BRIEF>
Search the entries below for the string "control" and copy the lines that hold it.

--- START ---

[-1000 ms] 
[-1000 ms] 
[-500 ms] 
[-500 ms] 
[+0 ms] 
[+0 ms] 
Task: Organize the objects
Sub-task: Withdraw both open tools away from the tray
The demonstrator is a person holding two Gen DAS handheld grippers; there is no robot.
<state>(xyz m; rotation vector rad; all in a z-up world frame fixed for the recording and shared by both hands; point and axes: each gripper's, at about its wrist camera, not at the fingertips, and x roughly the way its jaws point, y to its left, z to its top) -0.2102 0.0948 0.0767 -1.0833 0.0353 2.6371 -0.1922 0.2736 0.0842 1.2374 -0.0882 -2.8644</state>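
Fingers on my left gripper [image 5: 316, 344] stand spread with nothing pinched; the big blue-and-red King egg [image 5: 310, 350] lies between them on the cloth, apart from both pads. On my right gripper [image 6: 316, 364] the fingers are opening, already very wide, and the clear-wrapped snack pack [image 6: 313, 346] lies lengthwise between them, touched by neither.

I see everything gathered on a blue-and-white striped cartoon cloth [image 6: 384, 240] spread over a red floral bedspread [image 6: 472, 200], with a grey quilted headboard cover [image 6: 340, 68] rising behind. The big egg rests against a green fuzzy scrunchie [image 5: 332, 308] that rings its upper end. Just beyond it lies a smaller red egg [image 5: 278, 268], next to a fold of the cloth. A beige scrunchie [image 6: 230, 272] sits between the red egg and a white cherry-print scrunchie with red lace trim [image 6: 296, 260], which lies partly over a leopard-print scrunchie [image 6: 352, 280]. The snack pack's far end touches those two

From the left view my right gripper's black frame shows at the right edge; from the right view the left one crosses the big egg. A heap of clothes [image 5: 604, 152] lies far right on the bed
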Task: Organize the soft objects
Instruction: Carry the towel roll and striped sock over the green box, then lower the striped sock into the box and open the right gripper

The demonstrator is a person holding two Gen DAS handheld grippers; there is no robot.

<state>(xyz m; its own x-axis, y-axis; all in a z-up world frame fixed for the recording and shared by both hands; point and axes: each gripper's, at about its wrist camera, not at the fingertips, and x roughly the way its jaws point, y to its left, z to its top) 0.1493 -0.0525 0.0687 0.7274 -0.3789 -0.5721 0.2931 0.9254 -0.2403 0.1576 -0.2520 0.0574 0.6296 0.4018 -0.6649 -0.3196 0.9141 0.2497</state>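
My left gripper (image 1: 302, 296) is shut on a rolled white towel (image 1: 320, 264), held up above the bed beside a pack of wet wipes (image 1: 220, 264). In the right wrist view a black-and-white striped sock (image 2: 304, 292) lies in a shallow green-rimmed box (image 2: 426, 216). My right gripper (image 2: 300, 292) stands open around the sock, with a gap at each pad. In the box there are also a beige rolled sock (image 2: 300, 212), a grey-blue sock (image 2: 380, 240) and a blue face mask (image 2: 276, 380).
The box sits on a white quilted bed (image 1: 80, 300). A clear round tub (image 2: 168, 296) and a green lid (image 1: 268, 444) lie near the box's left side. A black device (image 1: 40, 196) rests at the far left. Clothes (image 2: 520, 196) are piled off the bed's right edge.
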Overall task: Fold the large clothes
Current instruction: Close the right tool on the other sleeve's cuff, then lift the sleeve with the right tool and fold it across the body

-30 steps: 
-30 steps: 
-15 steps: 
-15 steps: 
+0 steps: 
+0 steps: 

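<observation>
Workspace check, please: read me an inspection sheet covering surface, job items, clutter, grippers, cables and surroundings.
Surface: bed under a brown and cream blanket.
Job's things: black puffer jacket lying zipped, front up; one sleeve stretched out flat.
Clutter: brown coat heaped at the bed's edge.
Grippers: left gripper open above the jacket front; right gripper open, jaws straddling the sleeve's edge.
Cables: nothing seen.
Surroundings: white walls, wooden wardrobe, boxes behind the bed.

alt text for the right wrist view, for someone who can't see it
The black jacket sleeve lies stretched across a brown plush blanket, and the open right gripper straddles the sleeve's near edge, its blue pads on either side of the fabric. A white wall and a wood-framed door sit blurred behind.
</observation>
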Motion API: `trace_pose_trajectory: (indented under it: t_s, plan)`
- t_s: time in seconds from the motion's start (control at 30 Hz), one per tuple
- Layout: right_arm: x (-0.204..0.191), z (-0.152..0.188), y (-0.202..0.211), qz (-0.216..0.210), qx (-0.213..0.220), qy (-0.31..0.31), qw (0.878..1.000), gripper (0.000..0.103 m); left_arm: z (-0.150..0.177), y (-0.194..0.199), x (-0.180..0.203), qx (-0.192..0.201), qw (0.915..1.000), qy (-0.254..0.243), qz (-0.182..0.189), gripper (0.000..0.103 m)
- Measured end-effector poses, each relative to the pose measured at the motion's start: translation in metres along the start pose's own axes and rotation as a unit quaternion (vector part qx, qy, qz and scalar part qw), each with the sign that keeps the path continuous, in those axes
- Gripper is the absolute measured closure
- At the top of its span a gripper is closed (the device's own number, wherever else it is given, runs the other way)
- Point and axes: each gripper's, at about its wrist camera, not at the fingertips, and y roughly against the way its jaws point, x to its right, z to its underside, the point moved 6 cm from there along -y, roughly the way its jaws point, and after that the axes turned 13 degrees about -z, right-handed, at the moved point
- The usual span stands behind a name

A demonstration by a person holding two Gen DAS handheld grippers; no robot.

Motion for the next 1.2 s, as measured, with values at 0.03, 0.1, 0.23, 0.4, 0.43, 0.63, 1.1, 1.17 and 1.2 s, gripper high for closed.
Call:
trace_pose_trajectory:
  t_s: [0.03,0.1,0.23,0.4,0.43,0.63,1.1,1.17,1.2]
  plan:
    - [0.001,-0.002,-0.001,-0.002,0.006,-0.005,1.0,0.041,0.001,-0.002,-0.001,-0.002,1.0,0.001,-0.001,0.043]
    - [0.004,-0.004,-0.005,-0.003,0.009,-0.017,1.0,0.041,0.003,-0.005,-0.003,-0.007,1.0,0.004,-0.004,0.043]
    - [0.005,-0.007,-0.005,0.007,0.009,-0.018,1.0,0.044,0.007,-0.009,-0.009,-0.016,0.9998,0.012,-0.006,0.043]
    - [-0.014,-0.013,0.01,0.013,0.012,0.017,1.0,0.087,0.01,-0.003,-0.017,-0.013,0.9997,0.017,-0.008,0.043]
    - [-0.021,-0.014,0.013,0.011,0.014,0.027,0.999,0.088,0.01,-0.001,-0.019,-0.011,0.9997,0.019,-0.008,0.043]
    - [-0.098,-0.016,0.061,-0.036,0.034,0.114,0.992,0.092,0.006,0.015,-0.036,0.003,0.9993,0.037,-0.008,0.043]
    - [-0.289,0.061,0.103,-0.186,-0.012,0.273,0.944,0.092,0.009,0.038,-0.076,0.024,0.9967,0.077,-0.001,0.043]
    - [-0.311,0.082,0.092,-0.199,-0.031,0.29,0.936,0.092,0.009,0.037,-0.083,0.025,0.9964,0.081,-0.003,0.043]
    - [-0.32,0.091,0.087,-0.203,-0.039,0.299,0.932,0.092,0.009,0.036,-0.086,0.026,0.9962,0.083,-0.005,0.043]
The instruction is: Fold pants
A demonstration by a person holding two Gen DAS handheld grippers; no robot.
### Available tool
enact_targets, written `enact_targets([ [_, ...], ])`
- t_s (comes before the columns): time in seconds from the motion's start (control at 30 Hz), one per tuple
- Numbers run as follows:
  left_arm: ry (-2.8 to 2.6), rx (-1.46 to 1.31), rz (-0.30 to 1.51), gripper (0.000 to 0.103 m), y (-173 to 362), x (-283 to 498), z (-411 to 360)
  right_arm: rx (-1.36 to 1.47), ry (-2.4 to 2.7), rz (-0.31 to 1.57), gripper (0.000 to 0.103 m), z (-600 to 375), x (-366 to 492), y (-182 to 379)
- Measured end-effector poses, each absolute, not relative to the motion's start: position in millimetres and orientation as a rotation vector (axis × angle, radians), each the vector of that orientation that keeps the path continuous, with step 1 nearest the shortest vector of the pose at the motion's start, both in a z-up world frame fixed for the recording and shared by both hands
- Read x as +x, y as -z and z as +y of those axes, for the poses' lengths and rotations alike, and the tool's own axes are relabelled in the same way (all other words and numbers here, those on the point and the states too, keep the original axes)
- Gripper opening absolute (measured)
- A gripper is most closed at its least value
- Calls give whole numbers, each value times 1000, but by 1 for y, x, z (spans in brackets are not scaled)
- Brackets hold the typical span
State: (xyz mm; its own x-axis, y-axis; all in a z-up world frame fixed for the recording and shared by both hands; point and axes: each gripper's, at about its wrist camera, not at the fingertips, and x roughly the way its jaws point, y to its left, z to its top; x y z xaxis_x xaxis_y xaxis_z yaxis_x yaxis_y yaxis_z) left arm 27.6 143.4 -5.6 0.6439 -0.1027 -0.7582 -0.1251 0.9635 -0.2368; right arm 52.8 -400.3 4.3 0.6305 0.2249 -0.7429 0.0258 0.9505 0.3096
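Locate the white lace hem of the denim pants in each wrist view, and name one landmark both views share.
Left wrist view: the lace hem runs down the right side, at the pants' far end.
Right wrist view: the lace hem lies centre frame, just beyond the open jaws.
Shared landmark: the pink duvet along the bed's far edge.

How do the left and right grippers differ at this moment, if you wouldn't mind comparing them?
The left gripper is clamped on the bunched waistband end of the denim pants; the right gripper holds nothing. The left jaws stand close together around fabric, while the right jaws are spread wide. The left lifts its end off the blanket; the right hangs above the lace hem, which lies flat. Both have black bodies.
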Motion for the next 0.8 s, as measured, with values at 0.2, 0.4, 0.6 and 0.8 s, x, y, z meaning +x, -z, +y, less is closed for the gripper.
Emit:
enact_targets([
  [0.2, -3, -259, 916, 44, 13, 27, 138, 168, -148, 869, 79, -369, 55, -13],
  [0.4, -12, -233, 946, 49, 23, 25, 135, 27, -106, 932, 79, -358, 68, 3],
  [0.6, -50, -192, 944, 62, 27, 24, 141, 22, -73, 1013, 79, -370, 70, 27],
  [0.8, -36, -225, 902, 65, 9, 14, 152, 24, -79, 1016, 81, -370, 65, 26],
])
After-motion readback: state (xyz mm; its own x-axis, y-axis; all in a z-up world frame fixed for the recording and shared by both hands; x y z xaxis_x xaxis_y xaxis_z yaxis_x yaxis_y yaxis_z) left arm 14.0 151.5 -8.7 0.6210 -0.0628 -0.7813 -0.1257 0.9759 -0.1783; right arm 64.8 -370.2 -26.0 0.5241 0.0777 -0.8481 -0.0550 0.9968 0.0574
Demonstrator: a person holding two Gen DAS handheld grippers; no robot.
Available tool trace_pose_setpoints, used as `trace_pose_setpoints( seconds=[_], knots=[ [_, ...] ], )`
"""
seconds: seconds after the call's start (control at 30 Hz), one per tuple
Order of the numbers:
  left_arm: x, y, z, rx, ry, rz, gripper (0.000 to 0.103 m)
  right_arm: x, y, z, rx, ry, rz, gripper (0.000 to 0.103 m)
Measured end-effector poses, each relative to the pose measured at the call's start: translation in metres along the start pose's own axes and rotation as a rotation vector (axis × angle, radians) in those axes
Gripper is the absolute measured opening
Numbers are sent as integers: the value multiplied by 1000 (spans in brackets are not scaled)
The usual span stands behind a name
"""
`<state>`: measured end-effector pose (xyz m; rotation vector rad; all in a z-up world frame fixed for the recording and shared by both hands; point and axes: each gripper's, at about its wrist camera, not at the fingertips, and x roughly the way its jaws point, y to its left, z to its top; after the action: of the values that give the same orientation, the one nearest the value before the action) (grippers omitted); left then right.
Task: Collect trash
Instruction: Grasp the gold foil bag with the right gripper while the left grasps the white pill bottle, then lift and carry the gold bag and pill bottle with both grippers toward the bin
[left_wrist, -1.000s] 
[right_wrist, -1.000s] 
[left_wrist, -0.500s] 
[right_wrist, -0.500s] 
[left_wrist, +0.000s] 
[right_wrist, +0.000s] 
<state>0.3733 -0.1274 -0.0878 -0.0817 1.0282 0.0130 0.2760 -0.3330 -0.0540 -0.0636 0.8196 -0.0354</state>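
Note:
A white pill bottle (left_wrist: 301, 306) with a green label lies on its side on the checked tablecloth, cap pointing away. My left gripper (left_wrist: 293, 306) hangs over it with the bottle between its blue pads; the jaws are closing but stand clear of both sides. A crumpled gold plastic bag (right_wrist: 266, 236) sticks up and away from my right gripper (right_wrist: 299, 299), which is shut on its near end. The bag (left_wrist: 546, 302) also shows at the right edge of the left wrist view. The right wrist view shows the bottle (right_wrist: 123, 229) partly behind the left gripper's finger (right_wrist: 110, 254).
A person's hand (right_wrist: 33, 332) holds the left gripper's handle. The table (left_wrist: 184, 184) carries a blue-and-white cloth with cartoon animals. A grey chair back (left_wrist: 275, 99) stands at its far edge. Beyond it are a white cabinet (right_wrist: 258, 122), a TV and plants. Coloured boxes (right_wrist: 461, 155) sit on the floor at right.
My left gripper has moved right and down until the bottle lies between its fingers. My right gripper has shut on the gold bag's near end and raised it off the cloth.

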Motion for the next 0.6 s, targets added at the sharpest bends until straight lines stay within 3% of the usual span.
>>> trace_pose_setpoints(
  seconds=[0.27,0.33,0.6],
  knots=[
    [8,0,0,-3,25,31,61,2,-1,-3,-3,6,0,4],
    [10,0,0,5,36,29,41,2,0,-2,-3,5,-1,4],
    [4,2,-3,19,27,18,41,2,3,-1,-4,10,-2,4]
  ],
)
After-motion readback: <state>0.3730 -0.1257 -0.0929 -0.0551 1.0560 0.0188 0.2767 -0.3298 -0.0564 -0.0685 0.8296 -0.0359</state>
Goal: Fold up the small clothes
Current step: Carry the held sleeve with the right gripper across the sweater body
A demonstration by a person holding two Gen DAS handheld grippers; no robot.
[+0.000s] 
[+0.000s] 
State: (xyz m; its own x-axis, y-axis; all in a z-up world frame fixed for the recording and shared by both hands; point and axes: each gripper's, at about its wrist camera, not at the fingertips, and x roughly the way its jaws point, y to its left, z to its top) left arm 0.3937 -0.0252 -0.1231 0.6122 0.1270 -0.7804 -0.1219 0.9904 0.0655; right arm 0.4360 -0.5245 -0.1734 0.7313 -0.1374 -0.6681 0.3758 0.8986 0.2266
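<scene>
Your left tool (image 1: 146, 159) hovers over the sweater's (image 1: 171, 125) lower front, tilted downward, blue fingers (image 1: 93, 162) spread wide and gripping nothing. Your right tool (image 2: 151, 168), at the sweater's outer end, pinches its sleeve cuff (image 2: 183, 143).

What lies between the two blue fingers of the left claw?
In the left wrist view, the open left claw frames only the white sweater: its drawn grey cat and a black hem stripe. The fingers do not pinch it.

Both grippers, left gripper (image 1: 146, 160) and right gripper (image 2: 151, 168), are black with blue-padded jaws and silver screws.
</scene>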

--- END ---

SOLUTION>
- t_s: time in seconds from the motion's start (control at 30 Hz), one per tuple
- t_s (comes before the columns): time in seconds from the motion's start (control at 30 Hz), one per tuple
seconds: seconds after the call's start (control at 30 Hz), one per tuple

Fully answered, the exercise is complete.